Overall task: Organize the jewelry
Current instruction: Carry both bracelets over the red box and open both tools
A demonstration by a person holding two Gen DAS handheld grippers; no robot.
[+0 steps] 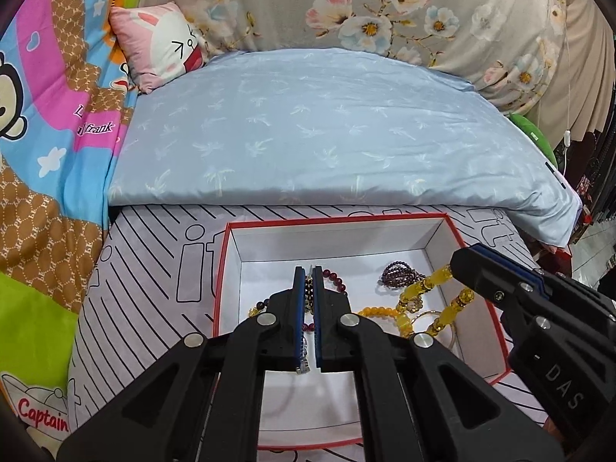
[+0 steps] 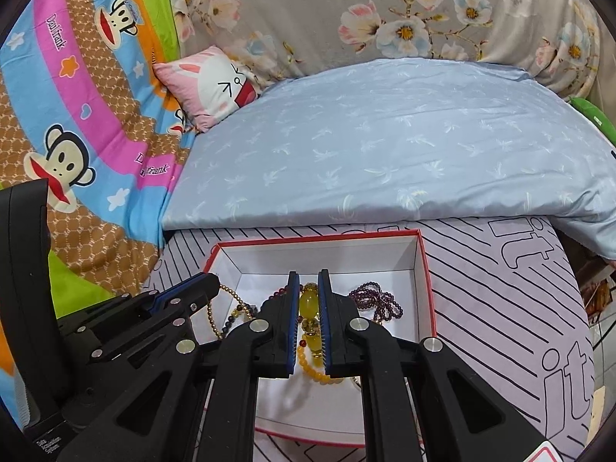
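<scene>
A red-rimmed white box (image 1: 435, 236) lies on the bed and holds several bead strings. My left gripper (image 1: 308, 274) is inside it, shut on a dark bead strand (image 1: 308, 292), beside red beads (image 1: 334, 278). My right gripper (image 2: 308, 278) is shut on a yellow bead bracelet (image 2: 308, 302) over the same box (image 2: 421, 265). In the left wrist view the right gripper (image 1: 467, 260) holds the yellow beads (image 1: 415, 288) up from the right. A purple bead bracelet (image 1: 398, 273) lies at the box's back right; it also shows in the right wrist view (image 2: 375, 300). The left gripper (image 2: 208, 283) holds a gold-bead strand (image 2: 227, 292).
The box sits on a grey sheet with black lines (image 1: 146, 269). A pale blue duvet (image 1: 308, 134) lies behind it, a pink rabbit cushion (image 1: 161, 46) at back left, and a bright monkey-print blanket (image 1: 46, 123) along the left.
</scene>
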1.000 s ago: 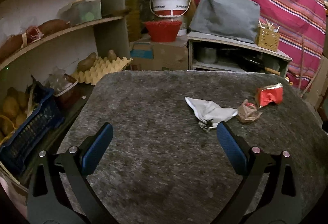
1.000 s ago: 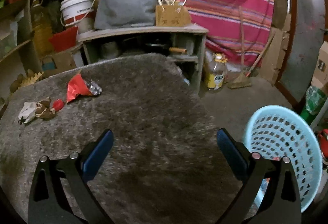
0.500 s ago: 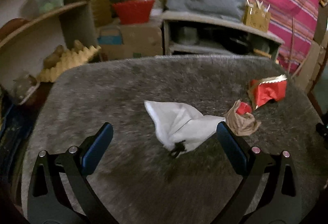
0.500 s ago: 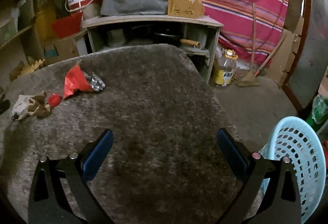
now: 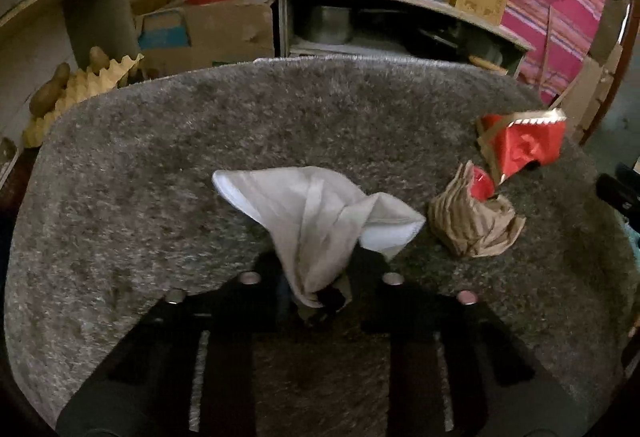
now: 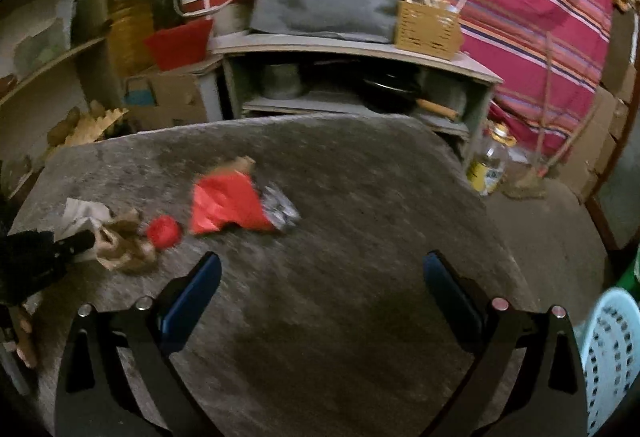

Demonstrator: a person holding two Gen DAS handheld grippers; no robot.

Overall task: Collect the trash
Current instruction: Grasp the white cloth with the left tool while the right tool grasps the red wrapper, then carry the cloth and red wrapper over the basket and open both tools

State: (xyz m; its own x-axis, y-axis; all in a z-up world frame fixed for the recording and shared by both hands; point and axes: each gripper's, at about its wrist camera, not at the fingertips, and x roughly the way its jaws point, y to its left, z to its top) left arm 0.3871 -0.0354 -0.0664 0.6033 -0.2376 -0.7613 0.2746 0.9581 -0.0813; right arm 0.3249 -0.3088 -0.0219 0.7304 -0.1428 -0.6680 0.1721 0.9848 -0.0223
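On grey rug (image 5: 160, 165): left gripper (image 5: 318, 291) closing, white cloth (image 5: 316, 213) pinched between jaws.
Beside crumpled brown paper (image 5: 472, 225), red wrapper (image 5: 524, 149); right gripper (image 6: 320, 289) spread wide, empty.

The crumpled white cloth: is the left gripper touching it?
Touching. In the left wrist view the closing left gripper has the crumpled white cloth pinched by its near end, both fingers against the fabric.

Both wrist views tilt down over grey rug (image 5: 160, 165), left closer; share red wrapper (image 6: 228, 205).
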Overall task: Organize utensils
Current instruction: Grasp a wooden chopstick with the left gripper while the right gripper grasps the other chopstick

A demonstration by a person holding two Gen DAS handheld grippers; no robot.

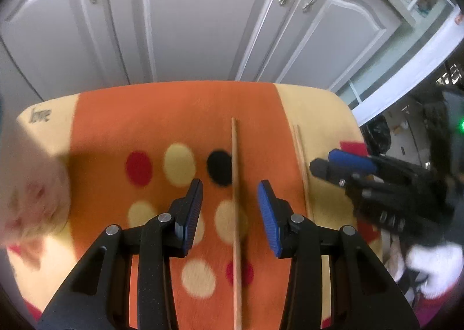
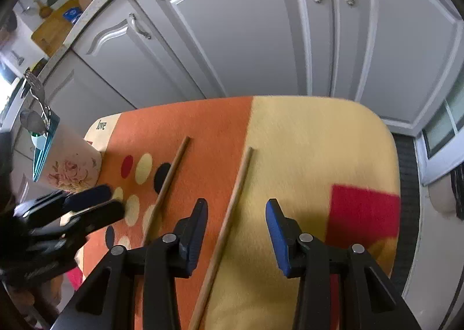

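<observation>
Two wooden chopsticks lie roughly parallel on an orange and yellow cloth (image 1: 116,126). My left gripper (image 1: 230,185) hangs open over the left chopstick (image 1: 235,228), which runs between its blue pads (image 1: 268,208) without touching them. My right gripper (image 2: 237,203) is open above the right chopstick (image 2: 232,208), again clear of the pads. In the left wrist view the right chopstick (image 1: 303,173) lies beside the right gripper (image 1: 323,160). The right wrist view shows the left chopstick (image 2: 168,182) and the left gripper (image 2: 114,199). A floral utensil holder (image 2: 72,167) stands at the cloth's left edge.
The holder has forks (image 2: 36,89) and a spoon (image 2: 32,121) sticking out of it; it shows as a blur (image 1: 32,190) in the left wrist view. Grey cabinet doors (image 2: 246,39) rise just behind the cloth-covered surface. A red patch (image 2: 362,214) marks the cloth's right side.
</observation>
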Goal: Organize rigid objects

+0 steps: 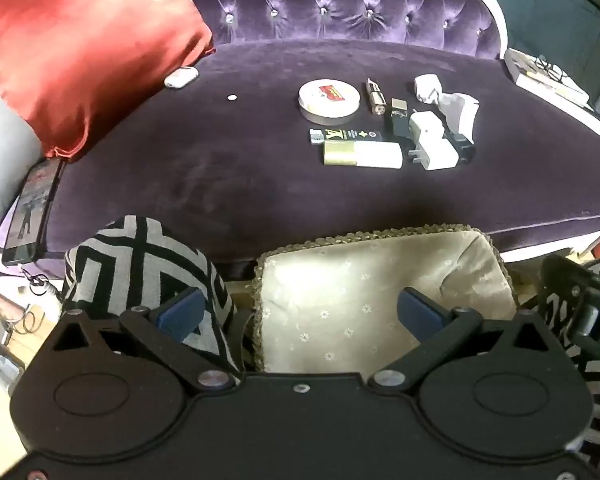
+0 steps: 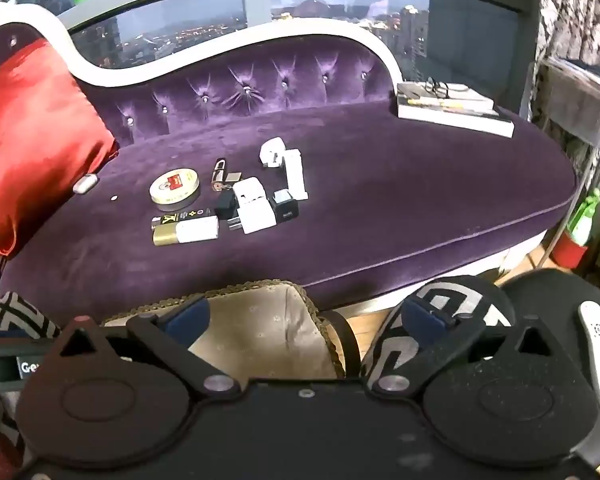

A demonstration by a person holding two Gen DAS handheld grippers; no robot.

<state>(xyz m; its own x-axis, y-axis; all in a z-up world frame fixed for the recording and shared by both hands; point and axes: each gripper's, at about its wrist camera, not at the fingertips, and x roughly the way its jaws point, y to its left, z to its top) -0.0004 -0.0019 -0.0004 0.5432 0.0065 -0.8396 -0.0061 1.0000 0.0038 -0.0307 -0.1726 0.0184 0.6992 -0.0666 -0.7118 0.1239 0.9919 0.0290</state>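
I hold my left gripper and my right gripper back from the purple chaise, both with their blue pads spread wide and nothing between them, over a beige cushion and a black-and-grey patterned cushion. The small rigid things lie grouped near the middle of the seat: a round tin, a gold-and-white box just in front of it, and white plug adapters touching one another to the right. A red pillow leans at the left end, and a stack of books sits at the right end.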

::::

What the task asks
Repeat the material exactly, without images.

Completed task
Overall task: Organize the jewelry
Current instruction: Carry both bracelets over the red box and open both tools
A demonstration by a person holding two Gen DAS handheld grippers; no robot.
[+0 steps] 
[+0 steps] 
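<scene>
A red-rimmed white box (image 1: 435, 236) lies on the bed and holds several bead strings. My left gripper (image 1: 308, 274) is inside it, shut on a dark bead strand (image 1: 308, 292), beside red beads (image 1: 334, 278). My right gripper (image 2: 308, 278) is shut on a yellow bead bracelet (image 2: 308, 302) over the same box (image 2: 421, 265). In the left wrist view the right gripper (image 1: 467, 260) holds the yellow beads (image 1: 415, 288) up from the right. A purple bead bracelet (image 1: 398, 273) lies at the box's back right; it also shows in the right wrist view (image 2: 375, 300). The left gripper (image 2: 208, 283) holds a gold-bead strand (image 2: 227, 292).
The box sits on a grey sheet with black lines (image 1: 146, 269). A pale blue duvet (image 1: 308, 134) lies behind it, a pink rabbit cushion (image 1: 161, 46) at back left, and a bright monkey-print blanket (image 1: 46, 123) along the left.
</scene>
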1.000 s ago: 
1.000 s ago: 
0.500 s ago: 
0.500 s ago: 
now: 
now: 

Demonstrator: a person holding two Gen DAS handheld grippers; no robot.

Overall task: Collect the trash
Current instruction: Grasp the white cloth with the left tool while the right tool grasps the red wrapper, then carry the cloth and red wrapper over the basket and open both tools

State: (xyz m; its own x-axis, y-axis; all in a z-up world frame fixed for the recording and shared by both hands; point and axes: each gripper's, at about its wrist camera, not at the fingertips, and x roughly the way its jaws point, y to its left, z to its top) left arm 0.3871 -0.0354 -0.0664 0.6033 -0.2376 -0.7613 0.2746 0.9581 -0.0813; right arm 0.3249 -0.3088 -0.0219 0.7304 -0.1428 -0.6680 0.1721 0.9848 -0.0223
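On grey rug (image 5: 160, 165): left gripper (image 5: 318, 291) closing, white cloth (image 5: 316, 213) pinched between jaws.
Beside crumpled brown paper (image 5: 472, 225), red wrapper (image 5: 524, 149); right gripper (image 6: 320, 289) spread wide, empty.

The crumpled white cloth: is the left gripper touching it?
Touching. In the left wrist view the closing left gripper has the crumpled white cloth pinched by its near end, both fingers against the fabric.

Both wrist views tilt down over grey rug (image 5: 160, 165), left closer; share red wrapper (image 6: 228, 205).
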Overall task: Organize utensils
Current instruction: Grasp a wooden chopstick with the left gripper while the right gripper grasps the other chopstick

A demonstration by a person holding two Gen DAS handheld grippers; no robot.


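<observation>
Two wooden chopsticks lie roughly parallel on an orange and yellow cloth (image 1: 116,126). My left gripper (image 1: 230,185) hangs open over the left chopstick (image 1: 235,228), which runs between its blue pads (image 1: 268,208) without touching them. My right gripper (image 2: 237,203) is open above the right chopstick (image 2: 232,208), again clear of the pads. In the left wrist view the right chopstick (image 1: 303,173) lies beside the right gripper (image 1: 323,160). The right wrist view shows the left chopstick (image 2: 168,182) and the left gripper (image 2: 114,199). A floral utensil holder (image 2: 72,167) stands at the cloth's left edge.
The holder has forks (image 2: 36,89) and a spoon (image 2: 32,121) sticking out of it; it shows as a blur (image 1: 32,190) in the left wrist view. Grey cabinet doors (image 2: 246,39) rise just behind the cloth-covered surface. A red patch (image 2: 362,214) marks the cloth's right side.
</observation>
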Goal: Organize rigid objects

+0 steps: 
+0 steps: 

A demonstration by a person holding two Gen DAS handheld grippers; no robot.

<state>(xyz m; its own x-axis, y-axis; all in a z-up world frame fixed for the recording and shared by both hands; point and axes: each gripper's, at about its wrist camera, not at the fingertips, and x roughly the way its jaws point, y to its left, z to its top) -0.0004 -0.0019 -0.0004 0.5432 0.0065 -0.8396 -0.0061 1.0000 0.0038 -0.0307 -0.1726 0.0184 0.6992 -0.0666 -0.7118 0.1239 0.9919 0.0290</state>
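I hold my left gripper and my right gripper back from the purple chaise, both with their blue pads spread wide and nothing between them, over a beige cushion and a black-and-grey patterned cushion. The small rigid things lie grouped near the middle of the seat: a round tin, a gold-and-white box just in front of it, and white plug adapters touching one another to the right. A red pillow leans at the left end, and a stack of books sits at the right end.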

Now the output is complete.